In astronomy, a celestial coordinate system is a coordinate system for mapping positions in the sky. There are different celestial coordinate systems each using a coordinate grid projected on the celestial sphere, in analogy to the geographic coordinate system used on the surface of the Earth. The coordinate systems differ only in their choice of the fundamental plane, which divides the sky into two equal hemispheres along a great circle. (The fundamental plane of the geographic system is the Earth's equator). Each coordinate system is named for its choice of fundamental plane; below the name of a pole and the names of the coordinates are also shown:

Converting coordinates

Equatorial to Horizontal coordinates

Let $ \delta $ be the declination and $ H $ the hour angle.
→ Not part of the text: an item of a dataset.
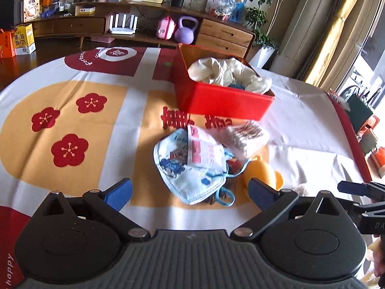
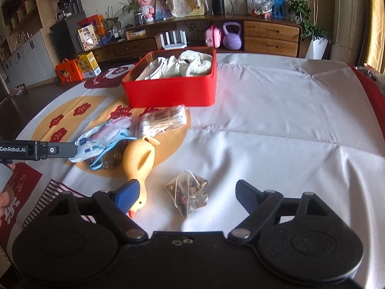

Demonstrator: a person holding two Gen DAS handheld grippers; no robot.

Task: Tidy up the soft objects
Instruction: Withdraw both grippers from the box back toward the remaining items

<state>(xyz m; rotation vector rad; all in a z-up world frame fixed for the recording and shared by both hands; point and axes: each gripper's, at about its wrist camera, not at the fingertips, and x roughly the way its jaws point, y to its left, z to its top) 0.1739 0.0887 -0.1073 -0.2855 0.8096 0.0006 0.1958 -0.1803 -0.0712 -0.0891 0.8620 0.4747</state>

Let $ \phi $ be the observer's latitude.

Let $ Alt $ be the altitude and $ Az $ the azimuth.

Then the equations of the transformation are:

$ \sin Alt = \sin \phi \cdot \sin \delta + \cos \phi \cdot \cos \delta \cdot \cos H $

$ \cos Az = \frac{\cos \phi \cdot \sin \delta - \sin \phi \cdot \cos \delta \cdot \cos H}{\cos Alt}. $

Use the inverse trigonometric functions to get the values of the coordinates.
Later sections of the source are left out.